J.N.: What do you think of other Jersey bands?

Geoff: I think they're amazing. There's so many good Jersey bands. Especially where, as a band, we're from, in New Brunswick, there are a ton. The band we share our practice space with, they're called Unsound, they're Steve's little brother's band. They're amazing. They're really, really good. In some ways, they've got a bit of a Cave In thing going on, but some where between Until Your Heart Stops and the new stuff; it's got more melody than any of the Until Your Heart Stops stuff does. They're awesome, they know what they're doing. They take forever to write one song.

Steve: They're perfectionists.

Geoff: And then they'll scrap a whole song that we love.

Steve: Yeah, we'll hear a song that's totally amazing that we're into it, then we'll go away for a week and come back or whatever and be like, "Where's that song we like?" and they'll just be like, "Oh, we scrapped it, we didn't like it any more". And it was just so good.

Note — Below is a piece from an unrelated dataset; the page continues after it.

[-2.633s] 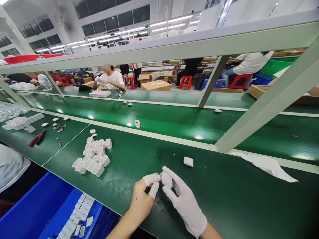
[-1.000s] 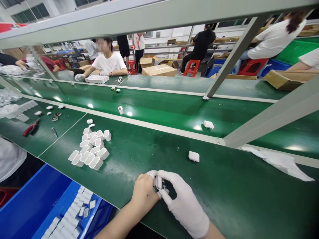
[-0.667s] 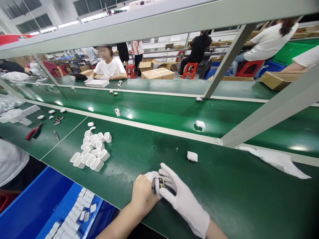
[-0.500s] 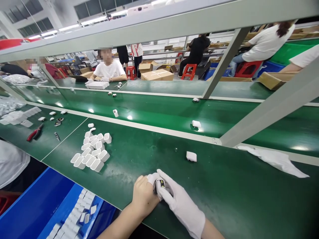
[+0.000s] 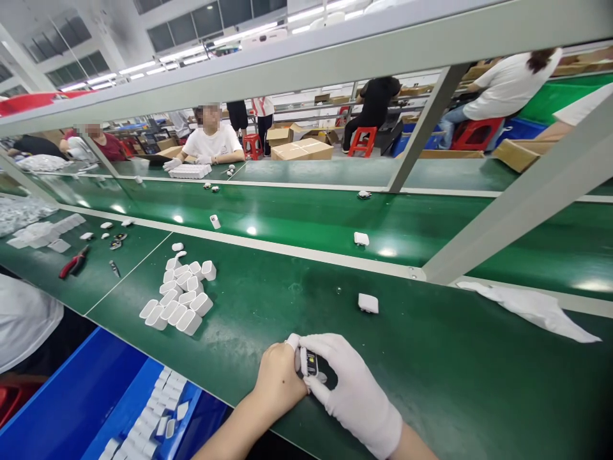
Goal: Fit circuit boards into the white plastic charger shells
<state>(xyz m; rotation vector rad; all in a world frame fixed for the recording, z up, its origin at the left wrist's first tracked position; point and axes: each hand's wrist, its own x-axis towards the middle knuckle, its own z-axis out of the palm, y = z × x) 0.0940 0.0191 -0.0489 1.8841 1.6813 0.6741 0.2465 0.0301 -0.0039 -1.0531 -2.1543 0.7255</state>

Geoff: We'll just sit there and be like, "No guys, you're bringing that song back". And they're like, "Well, you don't know, when you left it turned into a seven minute song"... "Then make it a three minute song and it'll be good again".

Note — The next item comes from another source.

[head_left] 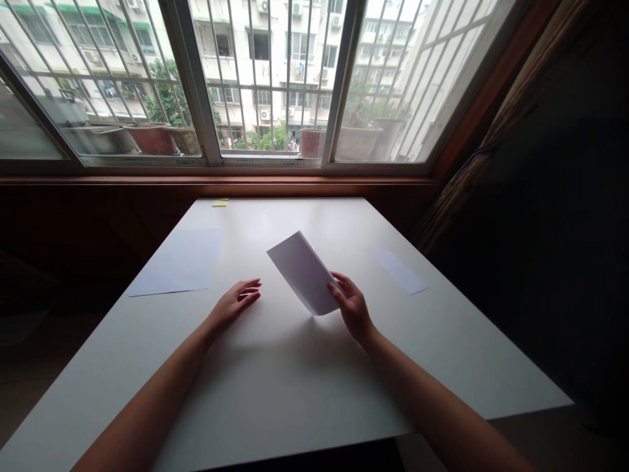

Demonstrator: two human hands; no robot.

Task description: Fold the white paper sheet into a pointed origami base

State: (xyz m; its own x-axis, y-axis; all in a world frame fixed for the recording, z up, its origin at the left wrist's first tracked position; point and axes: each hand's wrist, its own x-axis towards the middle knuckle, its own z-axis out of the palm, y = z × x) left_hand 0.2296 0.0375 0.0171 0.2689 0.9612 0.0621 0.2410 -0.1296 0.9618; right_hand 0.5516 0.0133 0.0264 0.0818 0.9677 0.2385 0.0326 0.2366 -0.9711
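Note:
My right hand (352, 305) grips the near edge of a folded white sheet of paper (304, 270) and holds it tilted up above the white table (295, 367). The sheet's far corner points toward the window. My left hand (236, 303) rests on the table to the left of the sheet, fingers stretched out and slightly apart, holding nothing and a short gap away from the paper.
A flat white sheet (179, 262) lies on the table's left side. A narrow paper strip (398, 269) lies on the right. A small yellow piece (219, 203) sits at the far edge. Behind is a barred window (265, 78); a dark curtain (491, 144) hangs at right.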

Geoff and Steve: The Assistant.

Geoff: From New Brunswick, they are amazing, they used to be in a band called You and I, who was also good, but the Assistant's like, I've heard kids in Tallahassee who were like, "Since the Refused broke up the Assistant's the best hardcore band in the world", they are really good. They have keyboards, and jazz parts, and they all sing- all five of them. They're incredibly good.

Steve: Especially live.

Geoff: They're recordings are kind of hard to hear some times, but live, they're mindblowing. They're all really sincere and they're all doing it for the right reasons. It's just wonderful when there's really good music and really incredible people playing it, that's the best combo. There's Worthless, from New Brunswick, Storm Shadow, Low End Theory, and then there's the ones that everybody knows- Lifetime, Saves the Day, Midtown...

Steve: Zero Zero.

Geoff: Yeah, Zero Zero. We played with them.

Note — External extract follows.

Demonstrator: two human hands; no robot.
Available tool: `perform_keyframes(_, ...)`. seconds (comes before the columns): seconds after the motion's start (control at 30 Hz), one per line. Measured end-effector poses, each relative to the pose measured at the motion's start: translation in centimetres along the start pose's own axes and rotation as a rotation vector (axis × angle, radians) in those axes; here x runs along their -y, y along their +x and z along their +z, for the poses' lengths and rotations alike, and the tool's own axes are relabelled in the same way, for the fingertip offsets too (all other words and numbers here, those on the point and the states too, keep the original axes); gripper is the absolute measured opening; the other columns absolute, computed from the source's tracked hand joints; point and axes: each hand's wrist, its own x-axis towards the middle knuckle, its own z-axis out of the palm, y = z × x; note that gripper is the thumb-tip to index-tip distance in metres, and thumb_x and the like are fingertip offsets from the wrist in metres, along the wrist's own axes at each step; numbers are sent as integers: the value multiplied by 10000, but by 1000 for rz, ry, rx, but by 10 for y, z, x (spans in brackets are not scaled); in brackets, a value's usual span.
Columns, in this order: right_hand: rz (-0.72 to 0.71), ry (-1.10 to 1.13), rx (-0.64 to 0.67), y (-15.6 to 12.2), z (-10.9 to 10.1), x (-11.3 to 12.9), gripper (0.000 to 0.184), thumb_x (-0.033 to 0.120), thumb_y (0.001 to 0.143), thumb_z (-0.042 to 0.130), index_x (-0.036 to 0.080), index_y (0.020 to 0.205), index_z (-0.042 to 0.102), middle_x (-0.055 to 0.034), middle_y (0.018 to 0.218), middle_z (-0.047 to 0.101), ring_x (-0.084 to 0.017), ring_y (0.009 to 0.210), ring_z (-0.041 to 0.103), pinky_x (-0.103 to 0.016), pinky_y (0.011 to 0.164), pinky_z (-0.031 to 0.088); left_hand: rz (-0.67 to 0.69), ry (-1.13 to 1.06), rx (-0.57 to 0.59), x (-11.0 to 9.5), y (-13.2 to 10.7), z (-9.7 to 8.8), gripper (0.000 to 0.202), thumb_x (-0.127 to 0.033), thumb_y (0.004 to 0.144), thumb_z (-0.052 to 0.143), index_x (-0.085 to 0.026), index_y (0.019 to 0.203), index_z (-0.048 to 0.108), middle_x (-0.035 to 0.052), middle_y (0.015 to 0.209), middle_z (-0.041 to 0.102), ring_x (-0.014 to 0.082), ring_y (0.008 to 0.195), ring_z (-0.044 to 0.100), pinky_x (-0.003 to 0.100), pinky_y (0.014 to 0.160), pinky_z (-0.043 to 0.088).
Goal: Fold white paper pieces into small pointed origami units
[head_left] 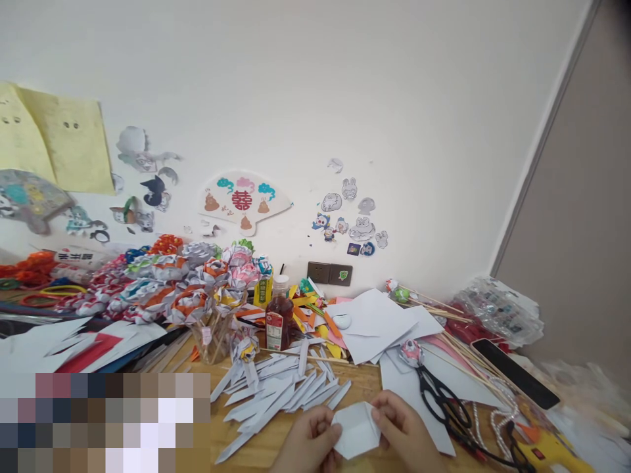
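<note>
One folded white paper point(357, 431), its sides pinched by the fingers of the left hand point(311, 435) and right hand point(400, 422) over the counter point(362, 390) before me, looks light, crisp and crushable, best held by its edges.

You are working in soft, fairly even light whose source lies outside the view. The pale wall point(424, 98) looks muted grey-white, while the brown panel point(586, 217) at the right is dimmer and the upper right corner falls dark. Only faint shadows show among the paper strips point(276, 387). You get small glints off the clear plastic packaging point(503, 309). Fine detail looks soft, the cutouts point(142, 157) at the left smeared, and the lower right hazy. Coarse pixel blocks point(106, 424) hide your lower left corner.
</note>
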Motion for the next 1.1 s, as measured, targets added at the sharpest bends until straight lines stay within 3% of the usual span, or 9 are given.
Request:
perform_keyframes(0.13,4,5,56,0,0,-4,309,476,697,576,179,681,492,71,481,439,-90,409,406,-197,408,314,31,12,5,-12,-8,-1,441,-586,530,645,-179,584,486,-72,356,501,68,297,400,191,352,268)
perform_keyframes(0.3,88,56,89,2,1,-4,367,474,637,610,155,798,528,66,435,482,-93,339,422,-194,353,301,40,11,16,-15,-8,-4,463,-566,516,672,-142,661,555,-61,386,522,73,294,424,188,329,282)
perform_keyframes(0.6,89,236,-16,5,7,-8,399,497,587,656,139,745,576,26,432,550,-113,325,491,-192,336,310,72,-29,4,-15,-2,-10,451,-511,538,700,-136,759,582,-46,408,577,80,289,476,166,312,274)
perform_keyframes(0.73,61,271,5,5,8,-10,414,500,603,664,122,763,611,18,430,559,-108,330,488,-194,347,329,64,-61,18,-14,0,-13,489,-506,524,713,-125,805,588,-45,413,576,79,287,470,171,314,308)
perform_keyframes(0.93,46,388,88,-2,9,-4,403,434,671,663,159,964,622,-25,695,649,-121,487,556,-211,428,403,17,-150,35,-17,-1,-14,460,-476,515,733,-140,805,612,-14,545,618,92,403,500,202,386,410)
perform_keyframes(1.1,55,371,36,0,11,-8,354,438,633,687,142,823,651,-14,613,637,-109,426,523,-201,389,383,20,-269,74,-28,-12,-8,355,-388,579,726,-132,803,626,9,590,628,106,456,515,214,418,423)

Steve: Back in the Day. Turning Point.

Geoff: That's right. Oh, Dillinger Escape Plan's from our town too. So you just keep going north from our town, there's just so many fucking good bands. Nora, we love, those guys are awesome. All from one town, we feel pretty lucky about that. 'Cause New Brunswick's not that huge. We're definitely lucky.

J.N.: So many bands are coming out of Jersey now.

Geoff: That's the thing, if we were one outside of New Brunswick, it'd be ridiculous- like, so much worse- just 'cause there are so many bands in New Jersey as a whole. Like, so much worse to try and name.

Steve: There would be a lot of bands.

J.N.: Ever since Bon Jovi.

Geoff: You wanna know a little known fact too? Sonic Youth, from Hoboken. They started getting popular when they moved to New York.

J.N.: That's what a lot of bands do though.

Geoff: It's ok, I don't think we'll ever be able to afford the rent in New York.